Enum bounds in FFI?


#1

I’m trying to write a FFI involving some integer constants, and at the moment I’m defining a bunch of static integers that are cast from enum variants, but I’d prefer to use those enum variants more-or-less directly. My question is, does Rust provide any guaranteed bounding of values passed to the FFI, and if not, how would I best perform such checks myself?

E.g. I’m currently doing this:

#[repr(u8)]
pub enum MyEnum {
  Variant1,
  Variant2,
}

#[no_mangle]
pub static FFI_CONSTANT_1: uint8_t = MyEnum::Variant1 as uint8_t;

#[no_mangle]
pub static FFI_CONSTANT_2: uint8_t = MyEnum::Variant2 as uint8_t;

#[no_mangle]
pub unsafe extern "C" fn ffi_function(ffi_constant: uint8_t) {
  ...
}

but I’d rather cut out the middle man and do this:

#[repr(u8)]
pub enum MyEnum {
  Variant1,
  Variant2,
}

#[no_mangle]
pub unsafe extern "C" fn ffi_function(ffi_constant: MyEnum) {
  ...
}

C header generators such as moz-cheddar and cbindgen suggest it can be done, because they can take the above and produce something like

enum MyEnum {
  Variant1 = 0,
  Variant2 = 1
};
typedef uint8_t MyEnum;

void ffi_function(MyEnum ffi_constant);

The trouble is, AFAIK a C client could call ffi_function(5), even though that isn’t a valid enum value. Pattern matching doesn’t seem to work catching that, and what seems to happen is that values beyond the valid range are clamped:

#[derive(Debug)]
#[repr(u8)]
pub enum MyEnum {
  Variant1,
  Variant2,
}

impl MyEnum {
    pub fn check(&self) -> Result<(), u32> {
        match *self {
            MyEnum::Variant1 | MyEnum::Variant2 => Ok(()),
            _ => Err(1) // The compiler says this is never called.
        }
    }
}

#[cfg(test)]
mod tests {
    use super::*;

    use std::mem::transmute;

    #[test]
    fn check_should_err_if_enum_value_is_not_in_bounds() {
        let id: MyEnum = unsafe { transmute(3u8) };

        println!("{:?}", id);  // This prints Variant2

        assert!(id.check().is_err());  // This assert fails, backing up the compiler's earlier message.
    }
}

I also tried a more complex case where the enum variants didn’t start at zero and had gaps in their range of allowed values, and all invalid values were “clamped” to the highest valid value.
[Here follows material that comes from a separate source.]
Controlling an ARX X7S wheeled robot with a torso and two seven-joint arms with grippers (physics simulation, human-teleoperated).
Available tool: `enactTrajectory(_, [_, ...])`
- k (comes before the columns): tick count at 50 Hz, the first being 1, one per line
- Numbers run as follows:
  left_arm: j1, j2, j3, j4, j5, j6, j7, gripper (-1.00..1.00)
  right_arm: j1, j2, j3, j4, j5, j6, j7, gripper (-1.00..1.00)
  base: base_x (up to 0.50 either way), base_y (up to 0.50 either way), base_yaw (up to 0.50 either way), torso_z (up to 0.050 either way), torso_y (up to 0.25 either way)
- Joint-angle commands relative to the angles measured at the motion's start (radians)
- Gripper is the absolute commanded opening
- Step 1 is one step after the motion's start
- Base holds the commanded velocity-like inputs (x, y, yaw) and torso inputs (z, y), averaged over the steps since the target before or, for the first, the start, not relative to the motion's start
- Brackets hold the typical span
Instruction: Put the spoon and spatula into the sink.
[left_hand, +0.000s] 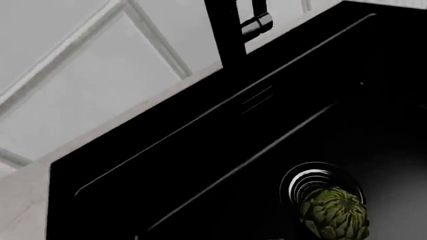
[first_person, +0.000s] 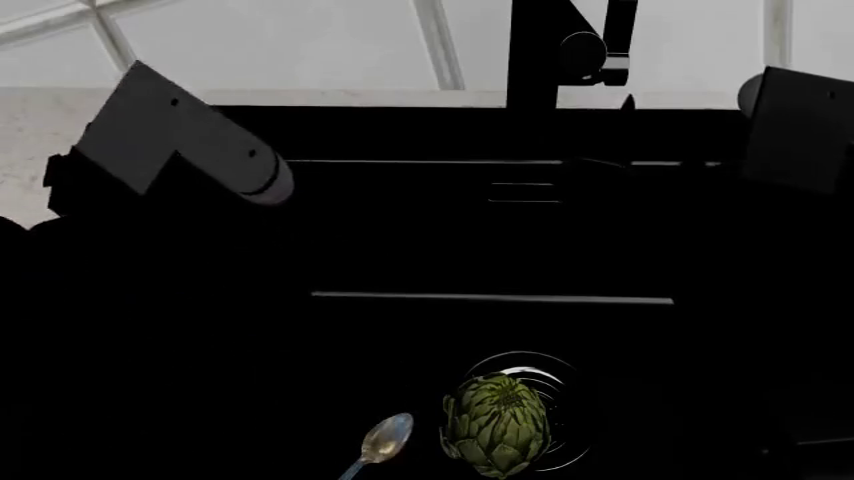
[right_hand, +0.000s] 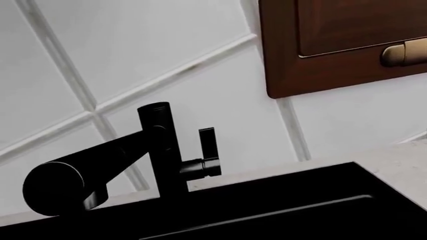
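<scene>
Left arm (first_person: 174, 145): raised over sink's left side; pincer hidden, state not readable.
Right arm (first_person: 801, 130): at sink's right edge; pincer unseen too.
Spoon (first_person: 384, 440): lying in sink, just beside artichoke.
Artichoke (first_person: 497, 425): sitting on drain (left_hand: 313, 180).
Sink (first_person: 481, 250): black, faucet (right_hand: 160, 155) behind.
Spatula: not seen.

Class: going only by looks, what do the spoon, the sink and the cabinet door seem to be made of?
Spoon: polished metal, bright silver sheen. Sink: glossy black, maybe composite or enamel; thin pale lines of light run along its edges. Cabinet door: brown wood, faint grain, with a brass-coloured handle.
</scene>
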Motion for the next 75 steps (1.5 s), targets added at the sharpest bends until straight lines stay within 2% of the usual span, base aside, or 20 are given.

I also tried this with debug and release builds, with the same behaviour for both.

Am I missing something? Is this behaviour intended, and can I rely on it? I couldn’t find any documentation mentioning it…


#2

It’s undefined behavior for an enum value to exist that doesn’t map to a variant. Literally anything can happen if that occurs, and it will vary based on the context that it’s encountered.

It’s generally a good idea to avoid them entirely in FFI contexts due to that IMO. An alternative approach is to define an opaque wrapper around the raw C type and define constants for each variant.


#3

I’m not sure what you mean by the raw C type, but isn’t defining constants for each variant what I’m already currently doing?


#4

You’d use pub struct MyEnum(u8) rather than #[repr(u8)] pub enum MyEnum { ... }. The API itself would need to take and receive just a u8 rather than a MyEnum until #[repr(transparent)] is stabilized.


#5

I see. What’s the benefit of implementing it that way vs. matching to an enum inside my current ffi_function()? E.g.

#[no_mangle]
pub unsafe extern "C" fn ffi_function(ffi_constant: uint8_t) {
  let enum_value = match ffi_constant {
    x if x == FFI_CONSTANT_1 => MyEnum::Variant1,
    x if x == FFI_CONSTANT_2 => MyEnum::Variant2,
    _ => /* Pretend I have error handling. */
  };
  ...
}

#6

Sure, that also works. The wrapper type is more useful if it’s the Rust representation of a C “enum”, where as this seems like the other way around.


#7

Ah, yes, this is providing an interface to a Rust lib to use in C(++). Thanks for answering my questions!